# Is it a fallow ?



## darmaivan (Nov 22, 2018)

What is the mutation of this male ? Fallow or cinnamon ? Some says cinnamon has red eyes too.
I attach flash and non flash photo.
Thanks.


----------



## tielfan (Aug 31, 2008)

My guess would be either whiteface fallow (and possibly pied too) or whiteface cinnamon lutino with an extra-heavy brownish wash caused by the cinnamon. Cinnamon birds don't have red eyes unless they also have some other mutation that removes the dark color from the eyes. Fallow and lutino birds do have red eyes.

A whiteface lutino with no cinnamon would be a pure white bird. But when cinnamon and lutino are combined, some brownish color comes back. It's usually most noticeable on the flight feathers and tail feathers, and your first picture is exactly what it typically looks like. But your second picture shows that there's quite a lot of color on the upper wings too. The brown wash usually isn't this strong, but it can happen.


----------



## tielfan (Aug 31, 2008)

If the pictures are showing the eye color accurately, I would vote for lutino rather than fallow. It's my understanding that the eyes of fallow birds are a brighter red than the color in the pictures. But the color in the pictures is appropriate for lutino. 

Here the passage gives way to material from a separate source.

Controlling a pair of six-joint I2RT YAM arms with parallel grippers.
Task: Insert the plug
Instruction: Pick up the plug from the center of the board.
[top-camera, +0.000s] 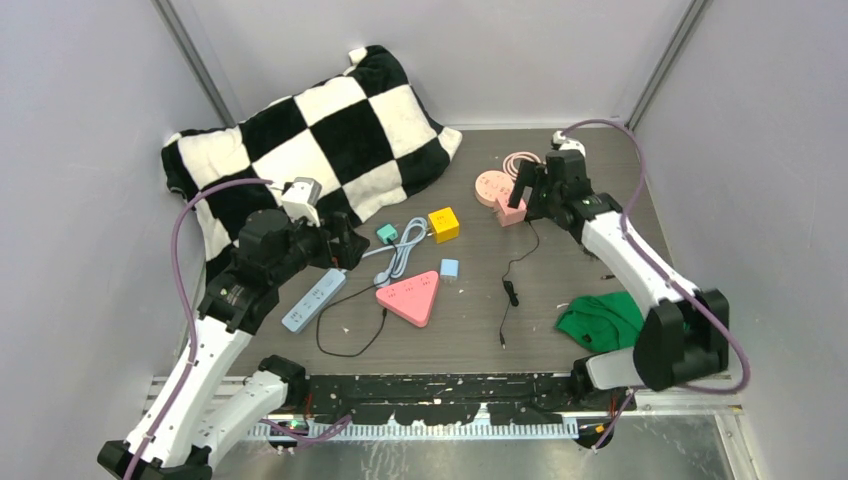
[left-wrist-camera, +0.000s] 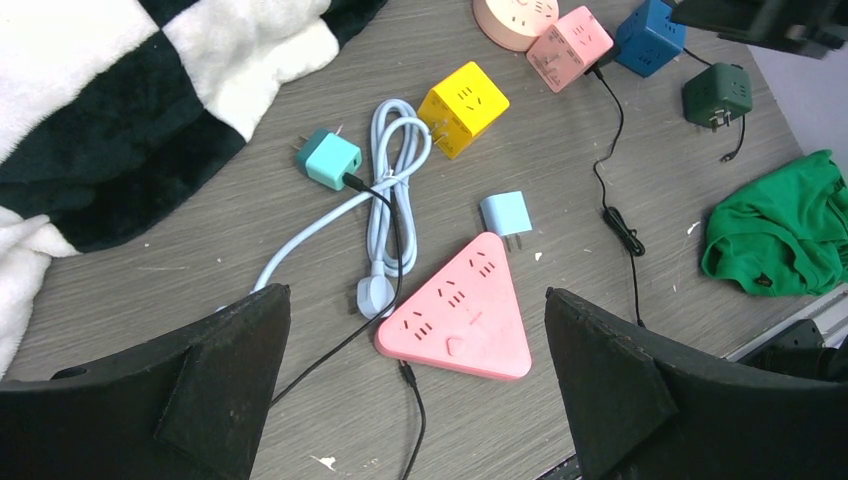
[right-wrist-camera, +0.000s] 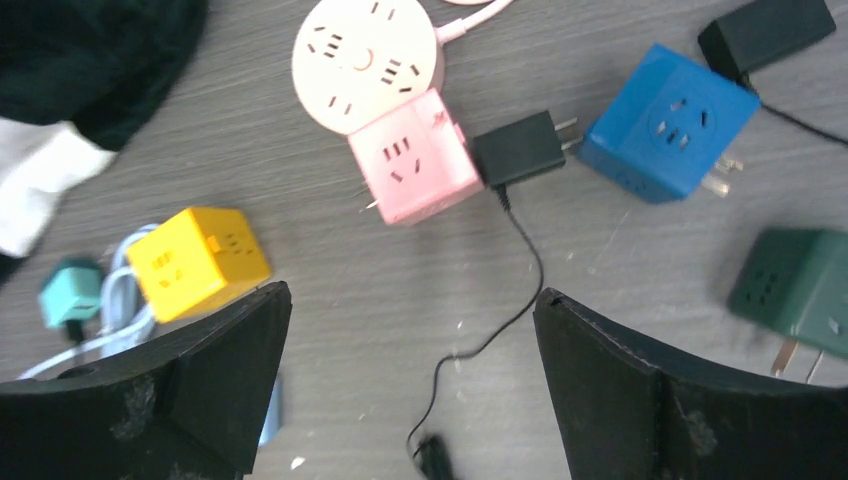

I can't see enough of the wing and tail feathers to tell whether there are any pied feathers there. On this bird, a pied feather would be pure white with no brownish color at all. If there are no pied feathers in the tail and the primaries, this bird is probably whiteface cinnamon lutino.


----------



## Darkel777 (Jun 7, 2013)

There is also recessive silver which could be combined with cinnamon. When you get to these odd rarer mutations like fallow or recessive silver it can get harder to identify the mutations a bird carries without test breeding or a family history. There are a few different mutations it could possibly be. Tielfan is on to something though, cinnamon lutino is the most common of those possible combinations.


----------



## ameesh (Aug 1, 2019)

Looks like Cinnamon whiteface lutino


----------